Она была также лучшей стратегией для делового сообщества, находившегося в центре мировой территориальной империи. Привилегированный доступ к сырью, рынкам и ликвидным активам империи придавал Британии большую гибкость в инвестициях капитала в любом месте мира, принося самую высокую прибыль. Гибкость мировых инвестиций капитала, в свою очередь, еще больше укрепляла роль Британии в качестве основного перевалочного пункта мировой торговли и финансов. Как только британская промышленность начала проигрывать на мировых рынках не только Германии и Соединенных Штатов, но и множеству других стран, включая Индию, которая начала «реиндустриализацию » во время Великой депрессии, «на первый план вышли ее финансы, а также ее услуги как грузоотправителя, торговца и посредника в мировой системе платежей. И если Лондон когда–либо был реальным экономическим центром мира, а фунт стерлингов служил его основой, то это имело место в 1870–1913 годах» (Hobsbawm 1968: 125).
Короче говоря, гибкая специализация и денежная рациональность британского рыночного капитализма были отражением мировых перевалочных и имперских функций британского государства. Прибыльность составляющих этой системы решающим образом зависела от поставок сырья со всего мира, а они, в свою очередь, зависели от политического контроля над территориальной империей, которая предоставляла средства — ликвидные активы, рынки, сырье, необходимые для сохранения привязанности мира к британским перевалочным пунктам. Поскольку мировое торговое и финансовое посредничество, подкрепляемое имперской данью, было более выгодным или по крайней мере таким же выгодным, как и промышленное производство, появление новых промышленных центров само по себе не представляло угрозы британскому деловому сообществу в целом. А поскольку эти новые промышленные центры конкурировали друг с другом за обслуживание британского бизнеса в приобретении сырья или распоряжении продукцией, как это было на рубеже веков, их появление и развитие приносило британскому бизнесу больше пользы, чем вреда.

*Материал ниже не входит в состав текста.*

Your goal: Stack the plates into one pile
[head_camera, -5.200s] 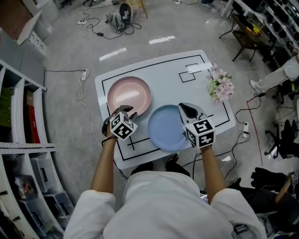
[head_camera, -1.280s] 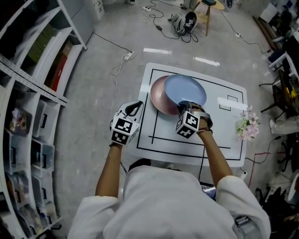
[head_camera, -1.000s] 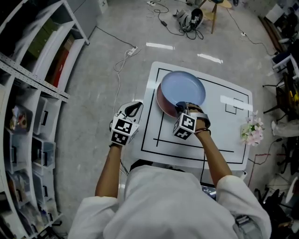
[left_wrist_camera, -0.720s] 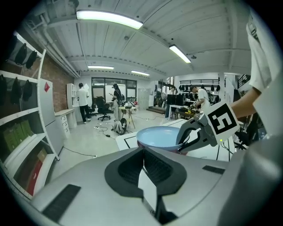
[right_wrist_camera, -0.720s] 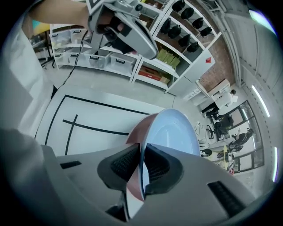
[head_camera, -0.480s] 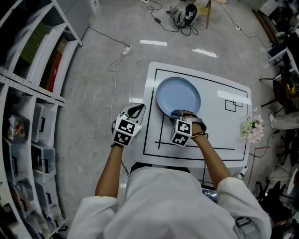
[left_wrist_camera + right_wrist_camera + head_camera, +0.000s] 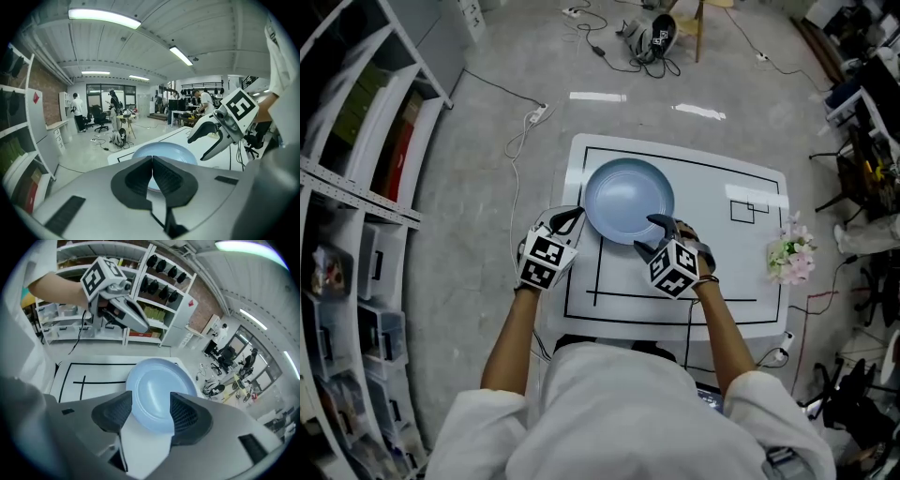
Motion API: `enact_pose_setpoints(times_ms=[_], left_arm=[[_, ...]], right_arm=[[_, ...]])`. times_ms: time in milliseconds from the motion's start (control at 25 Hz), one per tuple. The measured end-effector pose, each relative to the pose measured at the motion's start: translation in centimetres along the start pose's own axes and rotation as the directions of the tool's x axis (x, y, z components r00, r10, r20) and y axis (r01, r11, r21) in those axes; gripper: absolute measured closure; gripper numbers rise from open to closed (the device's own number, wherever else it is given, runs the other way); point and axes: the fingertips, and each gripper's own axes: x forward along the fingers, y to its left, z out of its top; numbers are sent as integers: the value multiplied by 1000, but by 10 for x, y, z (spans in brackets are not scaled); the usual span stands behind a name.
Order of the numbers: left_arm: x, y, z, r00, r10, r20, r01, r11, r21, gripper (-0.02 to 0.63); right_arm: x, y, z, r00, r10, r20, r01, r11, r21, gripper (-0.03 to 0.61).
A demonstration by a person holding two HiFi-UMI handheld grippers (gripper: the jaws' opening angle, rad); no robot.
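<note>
The blue plate (image 7: 628,200) lies flat on the far-left part of the white bench (image 7: 712,267), inside its black outline. The right gripper (image 7: 648,234) sits at the plate's near-right rim with its jaws opening and spread wide. In the right gripper view the near rim lies in the gap between them, and neither pad presses on it. The left gripper (image 7: 571,217) is at the bench's left edge, just beside the plate's near-left rim (whether it touches I cannot tell). Its jaws are together with nothing between them, and in the left gripper view the plate lies beyond their tips.

A little over a second ago the blue plate sat off-centre on a pink plate, whose rim showed as a crescent at the left. The right jaws were then closed on the blue rim. Now no pink shows around the blue plate, and the right jaws have let go. The left gripper has stayed closed at the bench's side throughout.

Only the head view shows the flowers (image 7: 789,258) at the bench's right edge. The left gripper view shows the right gripper from the side, its jaws forked above the bench, and people (image 7: 77,110) far off across the room. The right gripper view shows the left gripper raised in front of shelving (image 7: 164,296).
</note>
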Motion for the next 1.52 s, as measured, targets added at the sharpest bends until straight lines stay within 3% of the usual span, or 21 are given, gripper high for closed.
enact_pose_setpoints(times_ms=[120, 200, 400, 520, 640, 760, 1080, 1280, 1520], left_arm=[[11, -13, 39, 999, 17, 50, -19, 999, 29, 594], [17, -25, 73, 995, 28, 97, -34, 998, 52, 594], [19, -53, 165, 970, 55, 238, -79, 993, 90, 594], [15, -66, 214, 950, 65, 306, -103, 989, 110, 594], [7, -77, 253, 929, 66, 363, -119, 985, 124, 594], [-4, -87, 285, 914, 67, 401, -132, 982, 137, 595], [-47, -102, 327, 873, 88, 479, -179, 973, 148, 594], [-60, -103, 325, 873, 86, 480, -183, 970, 158, 594], [-61, -104, 317, 878, 74, 472, -177, 968, 177, 594]], right_arm=[[-44, -46, -11, 989, -119, 84, 108, 987, 120, 343], [-80, -86, -23, 964, -233, 127, 200, 954, 224, 398], [-182, -172, -58, 852, -491, 181, 379, 817, 434, 565], [-238, -205, -67, 790, -581, 198, 431, 755, 494, 565], [-280, -226, -68, 740, -635, 220, 467, 721, 512, 565], [-318, -239, -61, 699, -666, 261, 470, 702, 535, 566], [-373, -240, -36, 637, -692, 339, 464, 696, 548, 566], [-378, -232, -28, 625, -707, 332, 490, 686, 538, 567], [-372, -224, -24, 639, -697, 324, 492, 695, 524, 567]])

В 1899 году в своем выступлении в Институте банкиров геополитик Халфорд Маккиндер прекрасно описал позиционное преимущество британского бизнеса в меняющейся пространственной конфигурации промышленной и торговой деятельности.
Если промышленность и торговля, по–видимому, тяготеют к децентрализации, возрастает важность наличия только одной расчетной палаты… Из этого не следует, что вместе с децентрализацией на наших островах должно произойти действительное падение [промышленной] активности; но относительное падение кажется неизбежным. И мировая расчетная палата по самой своей природе должна существовать в единственном числе и находиться там, где находится самый крупный владелец капитала. Это позволяет объяснить борьбу между нашей политикой свободы торговли и протекционизмом других стран: мы, по сути, люди с капиталом, а те, кто имеет капитал, всегда участвуют в работе мозгов и мускулов других стран (Цит. по: Hugill 1993: 305).
Как и германский вариант, американский вариант корпоративного капитализма сложился в ответ на усиление международной конкуренции, вызванное полным развитием этой мировой рыночной экономики с центром в Великобритании. Не случайно, что оба варианта появились во время Великой депрессии 1873–1896 годов. Как и в Германии, в Соединенных Штатах усиление конкуренции убедило предпринимателей, политиков и интеллектуалов в том, что не сдерживаемая ничем конкуренция между атомизированными единицами не приведет ни к социальной стабильности, ни к настоящей рыночной эффективности.